SOURCE MATERIAL —

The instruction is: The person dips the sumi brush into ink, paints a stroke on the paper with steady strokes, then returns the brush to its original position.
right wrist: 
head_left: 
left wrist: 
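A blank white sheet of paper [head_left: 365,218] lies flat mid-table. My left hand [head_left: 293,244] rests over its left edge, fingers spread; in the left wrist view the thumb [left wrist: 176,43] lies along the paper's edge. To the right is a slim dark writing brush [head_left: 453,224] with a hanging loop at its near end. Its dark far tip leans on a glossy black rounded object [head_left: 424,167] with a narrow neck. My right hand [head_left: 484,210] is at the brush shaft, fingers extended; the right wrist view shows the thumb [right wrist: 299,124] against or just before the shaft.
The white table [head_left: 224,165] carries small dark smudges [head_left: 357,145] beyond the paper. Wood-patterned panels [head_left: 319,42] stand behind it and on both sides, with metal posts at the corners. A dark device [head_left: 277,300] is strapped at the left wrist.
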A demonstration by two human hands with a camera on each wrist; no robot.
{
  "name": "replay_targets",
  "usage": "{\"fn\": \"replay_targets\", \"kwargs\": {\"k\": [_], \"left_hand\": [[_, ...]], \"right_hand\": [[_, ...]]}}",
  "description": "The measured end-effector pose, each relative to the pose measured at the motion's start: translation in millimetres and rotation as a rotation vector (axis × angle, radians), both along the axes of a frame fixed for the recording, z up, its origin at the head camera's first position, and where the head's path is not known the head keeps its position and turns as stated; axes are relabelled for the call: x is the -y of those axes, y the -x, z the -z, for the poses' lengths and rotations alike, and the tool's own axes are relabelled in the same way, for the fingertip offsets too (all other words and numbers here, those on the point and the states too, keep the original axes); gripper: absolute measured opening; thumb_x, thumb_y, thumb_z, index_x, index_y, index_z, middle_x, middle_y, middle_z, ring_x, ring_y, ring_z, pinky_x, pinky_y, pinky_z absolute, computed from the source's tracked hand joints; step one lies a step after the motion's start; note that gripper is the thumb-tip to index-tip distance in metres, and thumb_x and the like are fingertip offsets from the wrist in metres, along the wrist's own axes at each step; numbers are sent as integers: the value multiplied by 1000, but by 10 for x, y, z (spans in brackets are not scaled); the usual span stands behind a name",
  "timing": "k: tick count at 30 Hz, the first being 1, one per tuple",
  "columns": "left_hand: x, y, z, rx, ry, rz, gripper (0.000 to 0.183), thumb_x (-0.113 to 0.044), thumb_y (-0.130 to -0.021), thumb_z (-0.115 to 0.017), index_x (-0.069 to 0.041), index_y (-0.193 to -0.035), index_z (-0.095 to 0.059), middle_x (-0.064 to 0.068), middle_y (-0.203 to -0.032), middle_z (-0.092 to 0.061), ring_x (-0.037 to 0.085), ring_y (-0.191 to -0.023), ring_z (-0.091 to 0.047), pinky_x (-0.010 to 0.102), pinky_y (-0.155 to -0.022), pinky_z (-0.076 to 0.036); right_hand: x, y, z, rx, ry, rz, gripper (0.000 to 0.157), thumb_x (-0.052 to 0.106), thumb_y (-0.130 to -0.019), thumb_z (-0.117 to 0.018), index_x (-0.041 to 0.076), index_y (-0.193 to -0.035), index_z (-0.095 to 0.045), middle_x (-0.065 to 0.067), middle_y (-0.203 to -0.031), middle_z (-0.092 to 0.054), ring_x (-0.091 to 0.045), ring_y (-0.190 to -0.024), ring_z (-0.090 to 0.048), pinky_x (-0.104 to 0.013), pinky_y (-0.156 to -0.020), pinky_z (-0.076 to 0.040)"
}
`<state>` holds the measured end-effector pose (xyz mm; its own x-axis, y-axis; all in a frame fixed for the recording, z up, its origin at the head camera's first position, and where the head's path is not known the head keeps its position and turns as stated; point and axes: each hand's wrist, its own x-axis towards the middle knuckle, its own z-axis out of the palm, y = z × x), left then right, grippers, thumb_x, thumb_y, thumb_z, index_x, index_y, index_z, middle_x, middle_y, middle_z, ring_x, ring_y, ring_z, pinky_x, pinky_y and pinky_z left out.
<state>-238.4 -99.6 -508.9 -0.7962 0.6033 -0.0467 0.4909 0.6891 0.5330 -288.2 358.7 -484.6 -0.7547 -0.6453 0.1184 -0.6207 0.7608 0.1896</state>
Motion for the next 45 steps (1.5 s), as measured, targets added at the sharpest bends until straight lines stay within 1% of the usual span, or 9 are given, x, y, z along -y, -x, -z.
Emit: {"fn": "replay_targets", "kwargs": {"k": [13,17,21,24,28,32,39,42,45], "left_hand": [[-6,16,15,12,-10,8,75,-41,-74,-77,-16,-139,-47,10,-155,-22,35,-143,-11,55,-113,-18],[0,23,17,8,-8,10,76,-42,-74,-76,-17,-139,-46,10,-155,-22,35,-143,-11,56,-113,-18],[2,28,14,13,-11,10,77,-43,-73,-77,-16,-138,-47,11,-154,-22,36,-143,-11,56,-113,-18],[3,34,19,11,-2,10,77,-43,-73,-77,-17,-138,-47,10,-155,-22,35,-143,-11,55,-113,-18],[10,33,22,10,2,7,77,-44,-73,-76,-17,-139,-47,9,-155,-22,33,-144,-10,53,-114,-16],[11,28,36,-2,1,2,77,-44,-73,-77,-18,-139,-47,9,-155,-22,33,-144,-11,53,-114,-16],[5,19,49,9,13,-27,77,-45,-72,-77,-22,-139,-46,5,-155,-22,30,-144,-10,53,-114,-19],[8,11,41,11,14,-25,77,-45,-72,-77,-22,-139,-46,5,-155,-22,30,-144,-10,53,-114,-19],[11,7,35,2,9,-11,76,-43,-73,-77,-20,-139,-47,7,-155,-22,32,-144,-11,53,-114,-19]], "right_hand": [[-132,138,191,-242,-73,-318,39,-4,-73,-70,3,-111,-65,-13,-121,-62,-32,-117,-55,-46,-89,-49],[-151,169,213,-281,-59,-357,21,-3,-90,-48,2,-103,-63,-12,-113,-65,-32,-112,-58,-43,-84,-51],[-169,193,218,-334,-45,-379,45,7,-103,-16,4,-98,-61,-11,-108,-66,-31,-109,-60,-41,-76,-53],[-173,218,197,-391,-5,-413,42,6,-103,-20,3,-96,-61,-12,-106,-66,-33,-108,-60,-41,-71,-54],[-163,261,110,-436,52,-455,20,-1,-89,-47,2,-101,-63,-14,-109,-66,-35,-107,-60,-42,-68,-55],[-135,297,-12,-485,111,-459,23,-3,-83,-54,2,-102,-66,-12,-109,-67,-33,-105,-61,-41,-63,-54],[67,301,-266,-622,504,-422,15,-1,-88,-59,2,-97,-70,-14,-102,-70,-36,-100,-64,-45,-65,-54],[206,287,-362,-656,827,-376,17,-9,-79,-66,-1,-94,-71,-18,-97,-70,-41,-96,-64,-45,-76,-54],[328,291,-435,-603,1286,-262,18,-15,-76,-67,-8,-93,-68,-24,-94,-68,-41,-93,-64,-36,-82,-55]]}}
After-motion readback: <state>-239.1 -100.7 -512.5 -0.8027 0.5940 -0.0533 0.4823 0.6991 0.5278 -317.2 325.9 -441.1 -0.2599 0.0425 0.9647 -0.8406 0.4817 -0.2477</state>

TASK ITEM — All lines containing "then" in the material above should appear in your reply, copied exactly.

RESPONSE TO THIS EXERCISE —
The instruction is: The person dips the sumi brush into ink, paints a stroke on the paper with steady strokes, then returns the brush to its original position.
`<state>` holds the measured end-effector pose (xyz mm; its own x-axis, y-axis; all in a frame fixed for the recording, z up, its origin at the head camera's first position, and where the head's path is not known the head keeps its position and turns as stated; point and axes: each hand's wrist, its own x-axis towards the middle knuckle, its own z-axis out of the palm, y = z × x), left then right, grippers, thumb_x, thumb_y, thumb_z, index_x, index_y, index_z, middle_x, middle_y, middle_z, ring_x, ring_y, ring_z, pinky_x, pinky_y and pinky_z left out.

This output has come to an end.